TASK TO CARRY OUT -
Return the following from the records below: each line, word for word, starting with the line that contains "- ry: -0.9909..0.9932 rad" and going on through the line that contains "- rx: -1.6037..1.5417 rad", with nothing outside that range.

Saved data entries:
★ ★ ★ ★ ★ ★ ★

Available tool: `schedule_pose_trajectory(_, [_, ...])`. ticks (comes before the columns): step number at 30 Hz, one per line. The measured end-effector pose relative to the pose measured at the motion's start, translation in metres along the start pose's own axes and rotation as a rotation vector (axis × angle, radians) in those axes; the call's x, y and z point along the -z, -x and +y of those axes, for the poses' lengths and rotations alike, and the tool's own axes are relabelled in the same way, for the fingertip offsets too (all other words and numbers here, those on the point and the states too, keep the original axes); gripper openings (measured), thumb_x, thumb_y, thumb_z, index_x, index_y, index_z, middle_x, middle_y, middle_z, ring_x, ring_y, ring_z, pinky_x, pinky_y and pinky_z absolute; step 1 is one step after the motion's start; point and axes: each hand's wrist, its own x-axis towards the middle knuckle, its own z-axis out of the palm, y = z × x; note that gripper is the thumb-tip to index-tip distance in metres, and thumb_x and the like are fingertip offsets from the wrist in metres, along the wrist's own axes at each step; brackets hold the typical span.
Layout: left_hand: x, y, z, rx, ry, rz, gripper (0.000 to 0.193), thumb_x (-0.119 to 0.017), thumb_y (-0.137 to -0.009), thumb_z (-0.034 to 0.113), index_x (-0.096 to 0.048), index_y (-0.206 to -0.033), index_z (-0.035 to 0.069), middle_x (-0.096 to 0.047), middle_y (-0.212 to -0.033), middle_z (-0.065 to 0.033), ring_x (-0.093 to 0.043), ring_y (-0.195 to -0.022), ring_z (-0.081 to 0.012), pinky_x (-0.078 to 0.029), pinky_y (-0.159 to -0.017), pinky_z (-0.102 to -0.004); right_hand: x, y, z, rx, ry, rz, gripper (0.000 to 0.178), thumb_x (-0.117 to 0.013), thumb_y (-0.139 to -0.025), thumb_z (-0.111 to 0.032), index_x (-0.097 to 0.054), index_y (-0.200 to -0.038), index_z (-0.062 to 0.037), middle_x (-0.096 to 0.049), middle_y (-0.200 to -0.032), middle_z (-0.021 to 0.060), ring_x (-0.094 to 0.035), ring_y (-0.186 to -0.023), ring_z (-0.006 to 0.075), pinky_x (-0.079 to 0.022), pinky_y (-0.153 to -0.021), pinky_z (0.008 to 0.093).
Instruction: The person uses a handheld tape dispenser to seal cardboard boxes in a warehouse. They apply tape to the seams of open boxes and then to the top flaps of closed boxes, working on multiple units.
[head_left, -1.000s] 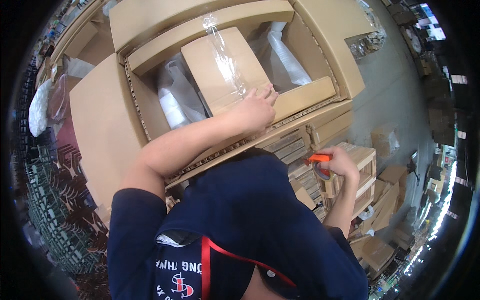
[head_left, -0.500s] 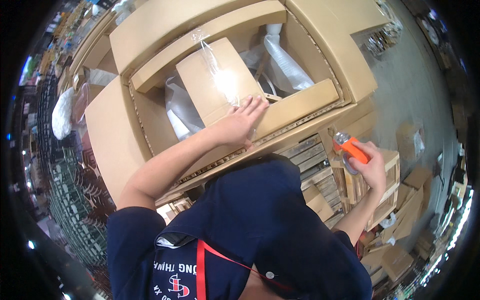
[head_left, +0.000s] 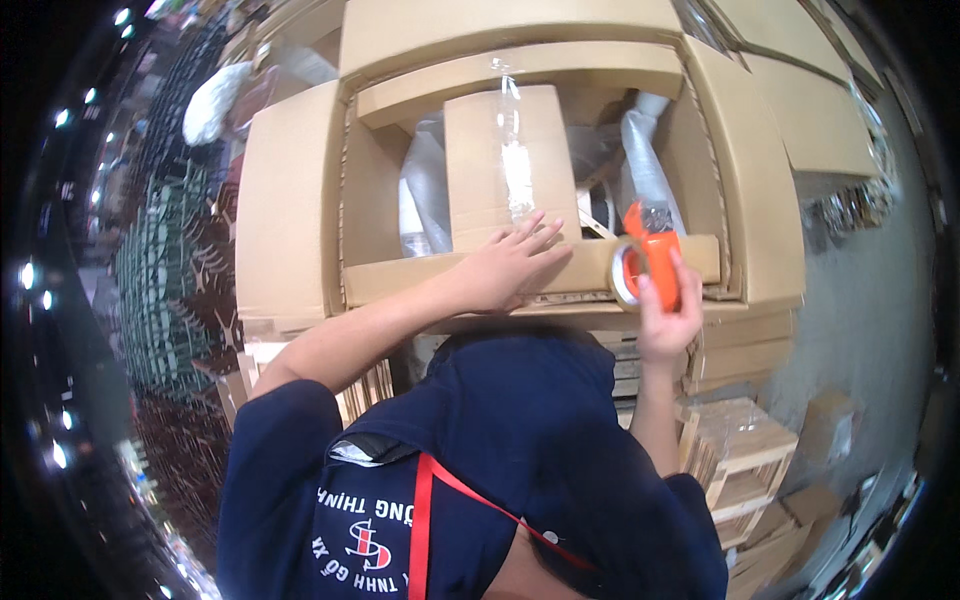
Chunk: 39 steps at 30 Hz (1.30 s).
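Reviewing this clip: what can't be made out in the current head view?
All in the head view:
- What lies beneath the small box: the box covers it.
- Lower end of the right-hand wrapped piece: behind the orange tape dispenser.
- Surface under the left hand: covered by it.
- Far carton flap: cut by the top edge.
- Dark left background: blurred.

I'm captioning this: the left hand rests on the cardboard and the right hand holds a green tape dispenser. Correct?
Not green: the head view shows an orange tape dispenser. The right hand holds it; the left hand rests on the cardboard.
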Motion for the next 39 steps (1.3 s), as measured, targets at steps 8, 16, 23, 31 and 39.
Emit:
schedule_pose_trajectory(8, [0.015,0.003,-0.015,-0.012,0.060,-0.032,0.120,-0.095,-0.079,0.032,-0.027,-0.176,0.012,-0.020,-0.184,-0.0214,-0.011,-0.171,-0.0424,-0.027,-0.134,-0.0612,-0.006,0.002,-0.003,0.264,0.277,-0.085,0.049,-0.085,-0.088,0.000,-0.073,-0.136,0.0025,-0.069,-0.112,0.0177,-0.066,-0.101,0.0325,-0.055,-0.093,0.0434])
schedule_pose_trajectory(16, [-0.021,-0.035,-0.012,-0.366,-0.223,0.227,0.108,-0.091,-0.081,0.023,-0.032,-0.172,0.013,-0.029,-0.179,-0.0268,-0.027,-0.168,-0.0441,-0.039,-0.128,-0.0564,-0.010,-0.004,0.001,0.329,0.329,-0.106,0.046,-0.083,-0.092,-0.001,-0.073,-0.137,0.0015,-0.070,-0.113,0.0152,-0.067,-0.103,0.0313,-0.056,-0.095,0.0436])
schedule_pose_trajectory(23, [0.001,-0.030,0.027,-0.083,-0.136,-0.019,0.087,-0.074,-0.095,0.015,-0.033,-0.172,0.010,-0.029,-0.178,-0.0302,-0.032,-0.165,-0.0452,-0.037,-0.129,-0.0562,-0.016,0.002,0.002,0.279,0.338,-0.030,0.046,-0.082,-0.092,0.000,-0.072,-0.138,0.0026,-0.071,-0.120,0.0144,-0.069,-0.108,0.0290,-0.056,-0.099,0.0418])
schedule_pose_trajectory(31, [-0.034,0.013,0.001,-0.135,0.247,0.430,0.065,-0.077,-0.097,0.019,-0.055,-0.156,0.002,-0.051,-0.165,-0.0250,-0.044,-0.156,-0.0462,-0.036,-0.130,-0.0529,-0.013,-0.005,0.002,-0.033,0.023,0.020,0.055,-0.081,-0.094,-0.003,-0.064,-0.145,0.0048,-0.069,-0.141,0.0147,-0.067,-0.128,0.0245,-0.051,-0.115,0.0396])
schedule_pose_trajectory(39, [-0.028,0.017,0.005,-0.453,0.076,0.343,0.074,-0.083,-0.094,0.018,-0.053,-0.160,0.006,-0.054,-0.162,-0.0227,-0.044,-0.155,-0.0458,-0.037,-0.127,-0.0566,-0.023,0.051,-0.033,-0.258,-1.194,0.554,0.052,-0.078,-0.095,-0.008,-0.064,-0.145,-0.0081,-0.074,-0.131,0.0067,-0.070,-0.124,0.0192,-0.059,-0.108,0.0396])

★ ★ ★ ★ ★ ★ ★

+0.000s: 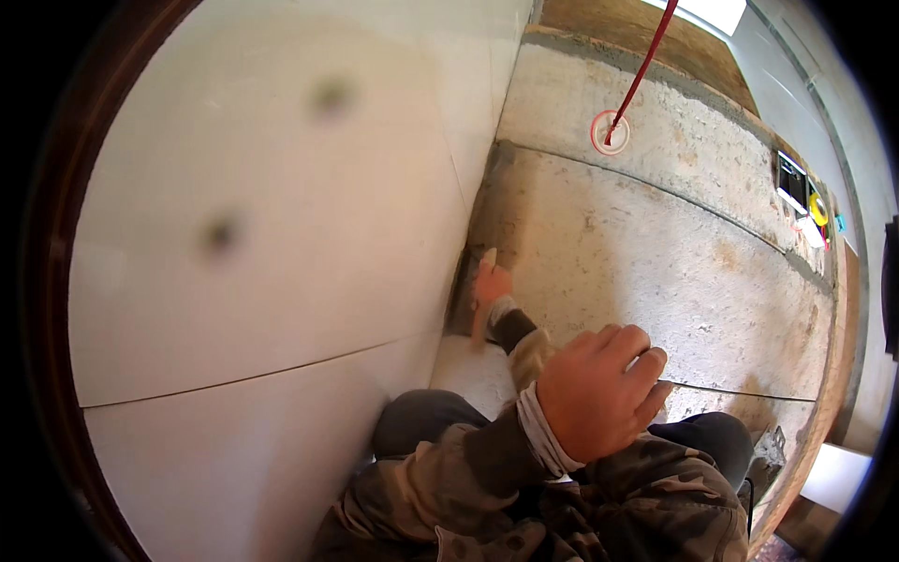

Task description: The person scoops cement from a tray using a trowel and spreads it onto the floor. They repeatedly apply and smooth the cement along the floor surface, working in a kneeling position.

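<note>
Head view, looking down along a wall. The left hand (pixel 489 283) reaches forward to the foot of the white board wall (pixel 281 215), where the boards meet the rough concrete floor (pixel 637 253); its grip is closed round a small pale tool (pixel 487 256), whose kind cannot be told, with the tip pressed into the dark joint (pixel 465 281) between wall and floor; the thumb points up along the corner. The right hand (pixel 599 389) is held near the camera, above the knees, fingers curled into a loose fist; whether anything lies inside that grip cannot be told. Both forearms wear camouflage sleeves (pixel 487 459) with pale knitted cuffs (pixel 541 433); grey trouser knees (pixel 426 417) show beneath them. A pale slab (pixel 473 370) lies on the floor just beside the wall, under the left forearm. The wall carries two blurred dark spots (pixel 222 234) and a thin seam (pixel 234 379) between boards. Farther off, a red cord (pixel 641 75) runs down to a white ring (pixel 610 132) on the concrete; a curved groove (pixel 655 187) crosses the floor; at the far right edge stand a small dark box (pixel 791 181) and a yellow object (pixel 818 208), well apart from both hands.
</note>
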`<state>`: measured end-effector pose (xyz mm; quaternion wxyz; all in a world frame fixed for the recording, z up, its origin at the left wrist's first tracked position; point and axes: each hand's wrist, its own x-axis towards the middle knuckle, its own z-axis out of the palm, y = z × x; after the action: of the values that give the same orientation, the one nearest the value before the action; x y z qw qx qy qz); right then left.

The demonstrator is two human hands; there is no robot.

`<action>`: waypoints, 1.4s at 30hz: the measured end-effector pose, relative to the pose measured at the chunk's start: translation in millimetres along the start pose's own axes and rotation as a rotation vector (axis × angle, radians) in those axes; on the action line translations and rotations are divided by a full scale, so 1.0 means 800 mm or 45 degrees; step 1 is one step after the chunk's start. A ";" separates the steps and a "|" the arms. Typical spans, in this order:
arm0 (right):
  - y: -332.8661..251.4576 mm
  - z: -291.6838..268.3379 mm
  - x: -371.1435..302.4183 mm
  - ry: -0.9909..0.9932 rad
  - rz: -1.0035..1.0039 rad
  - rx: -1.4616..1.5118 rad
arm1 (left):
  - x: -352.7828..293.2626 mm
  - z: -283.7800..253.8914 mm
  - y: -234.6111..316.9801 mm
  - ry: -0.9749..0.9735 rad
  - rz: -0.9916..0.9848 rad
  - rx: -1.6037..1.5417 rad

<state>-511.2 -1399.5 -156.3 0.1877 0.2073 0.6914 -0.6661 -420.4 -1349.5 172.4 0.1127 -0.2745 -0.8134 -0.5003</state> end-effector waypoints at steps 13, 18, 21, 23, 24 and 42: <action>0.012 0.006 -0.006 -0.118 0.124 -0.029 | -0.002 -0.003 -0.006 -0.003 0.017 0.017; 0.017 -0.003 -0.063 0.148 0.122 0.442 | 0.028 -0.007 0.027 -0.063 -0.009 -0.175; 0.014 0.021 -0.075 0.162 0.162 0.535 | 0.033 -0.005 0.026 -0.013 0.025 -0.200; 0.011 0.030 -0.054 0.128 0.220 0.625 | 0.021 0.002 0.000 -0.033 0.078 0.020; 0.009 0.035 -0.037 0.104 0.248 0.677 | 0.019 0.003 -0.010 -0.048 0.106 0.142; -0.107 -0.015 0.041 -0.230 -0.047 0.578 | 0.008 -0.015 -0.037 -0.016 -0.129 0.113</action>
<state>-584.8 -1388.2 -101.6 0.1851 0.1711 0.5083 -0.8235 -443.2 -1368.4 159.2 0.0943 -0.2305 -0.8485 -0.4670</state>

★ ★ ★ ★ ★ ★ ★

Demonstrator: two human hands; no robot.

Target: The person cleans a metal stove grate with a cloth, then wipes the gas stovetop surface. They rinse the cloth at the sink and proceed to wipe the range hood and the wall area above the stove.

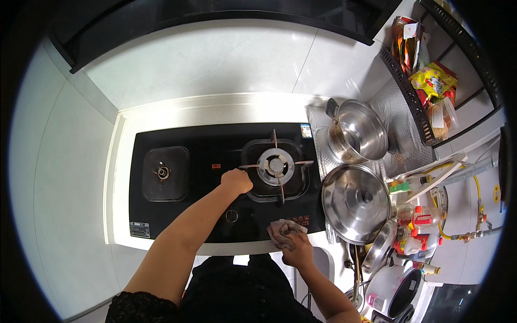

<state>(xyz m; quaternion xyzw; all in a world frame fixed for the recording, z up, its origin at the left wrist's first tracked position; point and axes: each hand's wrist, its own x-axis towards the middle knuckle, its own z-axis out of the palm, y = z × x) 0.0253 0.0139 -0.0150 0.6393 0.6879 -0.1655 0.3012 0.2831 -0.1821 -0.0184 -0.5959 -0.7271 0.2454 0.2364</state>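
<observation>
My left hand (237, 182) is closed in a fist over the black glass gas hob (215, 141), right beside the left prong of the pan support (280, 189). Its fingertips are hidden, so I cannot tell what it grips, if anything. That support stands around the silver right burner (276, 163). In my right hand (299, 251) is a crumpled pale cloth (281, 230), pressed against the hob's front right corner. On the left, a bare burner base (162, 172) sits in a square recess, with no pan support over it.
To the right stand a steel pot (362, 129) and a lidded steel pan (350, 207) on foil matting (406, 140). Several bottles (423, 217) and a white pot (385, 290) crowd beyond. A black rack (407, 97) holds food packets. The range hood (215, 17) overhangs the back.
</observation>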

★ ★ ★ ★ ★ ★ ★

EXPECTED ANSWER -
  - ry: -0.9909..0.9932 rad
  - rz: -1.0035..1.0039 rad
  - rx: -1.4616..1.5118 rad
arm1 (left):
  - x: -352.7828..293.2626 mm
  - z: -283.7800..253.8914 mm
  - y: -234.6111..316.9801 mm
  - ry: -0.9749..0.9735 rad
  - rz: -0.9916..0.9848 rad
  - rx: -1.6037..1.5417 rad

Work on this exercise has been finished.